Employee OSINT Profiling: Corporate Web Presence Analysis and Identity Correlation

forensic_file_artifacts Difficulty 1–5 30 min certifiable

Theory

Why This Matters

Corporate websites are intentionally designed to convey trust and legitimacy — and in doing so, they inadvertently publish extensive intelligence about the people, technologies, and internal structure of the organisation. Social engineering campaigns, spear-phishing operations, and business email compromise fraud all depend on accurate staff intelligence: knowing names, roles, photographs, and communication patterns dramatically increases the success rate of impersonation and pretexting. Investigative journalists have used employee OSINT to identify undisclosed executives at shell companies; fraud investigators have correlated staff photographs with LinkedIn profiles to expose fake company websites; red-team operators have used job posting language analysis to enumerate the security tooling an organisation has deployed. This card teaches the systematic collection of employee intelligence from public corporate web presence.

Core Concept

Employee OSINT from corporate websites exploits several categories of intentional disclosure: team pages listing names and photographs, job postings describing internal technology, document metadata embedding author identities, and code repositories exposing contributor accounts.

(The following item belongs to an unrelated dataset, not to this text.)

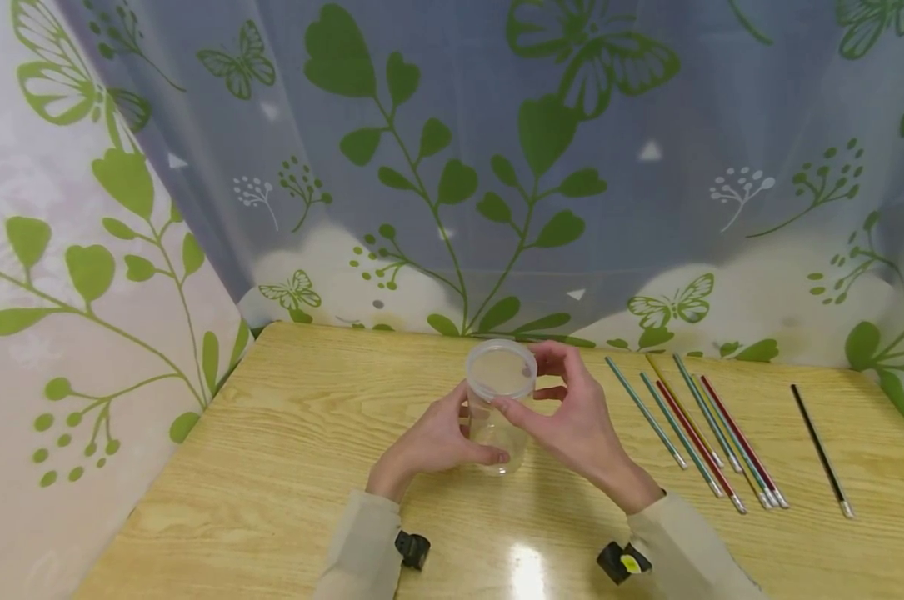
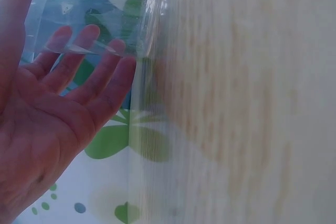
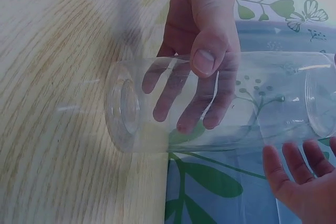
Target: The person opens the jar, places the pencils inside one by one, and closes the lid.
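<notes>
With our left hand (image 1: 438, 440) we grip the clear jar (image 1: 498, 429) low on its side, thumb and fingers around it; with our right hand (image 1: 577, 417) we grasp it by its pale rim (image 1: 471, 379). We hold the jar upright over the wooden table (image 1: 272, 433). Right of the jar lie several coloured pencils (image 1: 699, 444), and farther right of it a black pencil (image 1: 822, 450). Behind the jar hangs leaf-patterned cloth (image 1: 287, 125).
</notes>
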`<state>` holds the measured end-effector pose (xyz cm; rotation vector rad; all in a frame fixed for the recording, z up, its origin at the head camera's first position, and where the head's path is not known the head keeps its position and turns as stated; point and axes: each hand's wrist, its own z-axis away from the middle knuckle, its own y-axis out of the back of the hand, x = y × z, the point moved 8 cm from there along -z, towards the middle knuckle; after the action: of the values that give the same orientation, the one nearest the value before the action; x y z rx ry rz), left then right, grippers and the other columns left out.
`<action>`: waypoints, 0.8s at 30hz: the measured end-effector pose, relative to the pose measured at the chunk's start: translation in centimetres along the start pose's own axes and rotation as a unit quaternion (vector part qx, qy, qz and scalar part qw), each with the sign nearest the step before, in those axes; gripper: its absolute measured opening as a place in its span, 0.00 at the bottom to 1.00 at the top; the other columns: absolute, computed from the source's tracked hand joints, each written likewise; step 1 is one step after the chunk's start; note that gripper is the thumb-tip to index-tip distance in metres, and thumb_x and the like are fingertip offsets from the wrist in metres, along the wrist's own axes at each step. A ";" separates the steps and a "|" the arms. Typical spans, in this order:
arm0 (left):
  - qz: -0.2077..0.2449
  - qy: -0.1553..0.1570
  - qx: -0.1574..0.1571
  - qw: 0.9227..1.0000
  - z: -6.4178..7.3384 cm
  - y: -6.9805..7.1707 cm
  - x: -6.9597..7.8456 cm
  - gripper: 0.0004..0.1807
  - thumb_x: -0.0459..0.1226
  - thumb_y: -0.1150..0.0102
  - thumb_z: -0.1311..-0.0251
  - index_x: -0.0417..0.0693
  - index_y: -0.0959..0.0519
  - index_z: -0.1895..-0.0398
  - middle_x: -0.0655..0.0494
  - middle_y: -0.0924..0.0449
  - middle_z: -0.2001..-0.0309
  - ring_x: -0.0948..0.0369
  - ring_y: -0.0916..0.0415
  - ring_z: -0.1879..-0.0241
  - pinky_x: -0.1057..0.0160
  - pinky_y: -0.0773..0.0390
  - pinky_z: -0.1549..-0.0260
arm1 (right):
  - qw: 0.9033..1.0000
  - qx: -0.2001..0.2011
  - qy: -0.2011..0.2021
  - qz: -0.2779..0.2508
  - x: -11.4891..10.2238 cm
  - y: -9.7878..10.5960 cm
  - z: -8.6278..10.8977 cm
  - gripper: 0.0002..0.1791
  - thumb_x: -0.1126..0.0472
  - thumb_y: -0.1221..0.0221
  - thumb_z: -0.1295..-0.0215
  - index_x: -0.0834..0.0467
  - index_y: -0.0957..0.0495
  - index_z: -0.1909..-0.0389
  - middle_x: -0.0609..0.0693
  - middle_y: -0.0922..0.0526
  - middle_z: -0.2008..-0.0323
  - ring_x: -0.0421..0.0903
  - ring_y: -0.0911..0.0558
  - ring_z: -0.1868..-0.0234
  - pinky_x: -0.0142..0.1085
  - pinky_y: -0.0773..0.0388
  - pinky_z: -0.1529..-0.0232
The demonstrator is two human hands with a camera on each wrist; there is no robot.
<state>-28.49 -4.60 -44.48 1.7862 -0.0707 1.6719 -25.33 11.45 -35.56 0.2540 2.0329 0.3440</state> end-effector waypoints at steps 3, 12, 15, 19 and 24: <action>0.000 0.002 0.003 1.000 0.0 0.1 0.0 0.52 0.49 0.19 0.53 0.69 0.39 0.25 0.59 0.29 0.30 0.54 0.26 0.37 0.52 0.21 0.45 | 1.000 -0.002 -0.002 -0.012 0.1 0.0 0.1 0.34 0.64 0.26 0.43 0.59 0.32 0.38 0.51 0.21 0.46 0.43 0.23 0.48 0.38 0.15 0.54; 0.006 -0.006 -0.002 1.000 0.0 -0.1 0.0 0.51 0.47 0.20 0.53 0.67 0.39 0.25 0.58 0.29 0.30 0.53 0.27 0.35 0.52 0.22 0.41 | 0.999 -0.016 0.035 -0.028 -0.1 0.1 0.3 0.32 0.70 0.31 0.38 0.58 0.28 0.34 0.53 0.22 0.43 0.41 0.22 0.47 0.33 0.15 0.55; 0.008 -0.010 -0.002 1.000 0.0 -0.1 0.0 0.52 0.47 0.19 0.53 0.67 0.40 0.24 0.58 0.30 0.29 0.52 0.28 0.33 0.51 0.23 0.39 | 0.999 -0.019 0.034 -0.028 0.0 0.0 0.3 0.33 0.69 0.32 0.38 0.57 0.30 0.32 0.52 0.22 0.43 0.40 0.22 0.47 0.33 0.15 0.55; 0.002 -0.010 -0.003 1.000 0.0 -0.1 -0.1 0.53 0.47 0.20 0.52 0.69 0.41 0.24 0.58 0.33 0.27 0.50 0.29 0.32 0.49 0.23 0.38 | 0.999 -0.012 0.014 -0.028 0.2 0.0 0.4 0.36 0.67 0.28 0.41 0.58 0.33 0.33 0.51 0.22 0.43 0.41 0.23 0.46 0.34 0.16 0.55; -0.008 -0.005 -0.001 1.000 -0.1 -0.1 -0.1 0.53 0.48 0.20 0.52 0.71 0.42 0.23 0.58 0.34 0.26 0.49 0.29 0.32 0.48 0.24 0.39 | 1.000 0.003 -0.008 -0.024 0.3 0.1 0.4 0.37 0.65 0.26 0.44 0.60 0.34 0.37 0.52 0.21 0.45 0.41 0.22 0.47 0.33 0.17 0.55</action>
<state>-28.54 -4.52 -44.65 1.7882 -0.0636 1.6522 -25.14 11.73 -35.97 0.2102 2.0202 0.3059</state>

Reverse image search is the pivot from a staff photograph to a comprehensive identity profile. Corporate headshots uploaded to /team or /about pages are frequently reused across LinkedIn, conference speaking profiles, GitHub accounts, and personal websites. Yandex reverse image search is generally considered more effective than Google's for facial recognition of professional photographs; both should be queried for comprehensive coverage.

PDF document metadata is a systematic disclosure channel that most organisations overlook. Microsoft Office applications embed the document author's Windows username or full name in every saved document. Adobe Acrobat embeds the application version and sometimes the author's name. The exiftool utility extracts all embedded metadata fields, revealing author names, software versions (which identify the organisation's desktop application stack), and creation/modification timestamps (which reveal working hours and timezone).

Job posting language analysis is a disciplined intelligence extraction technique. A posting for "Senior Splunk SIEM Engineer with experience tuning correlation searches" confirms that Splunk is in production. A posting for "Palo Alto Prisma Cloud Administrator" confirms the cloud security platform. A posting for "Endpoint Detection and Response Analyst (CrowdStrike)" confirms the EDR vendor. Collectively, job postings reconstruct the organisation's security tooling inventory without any active probing.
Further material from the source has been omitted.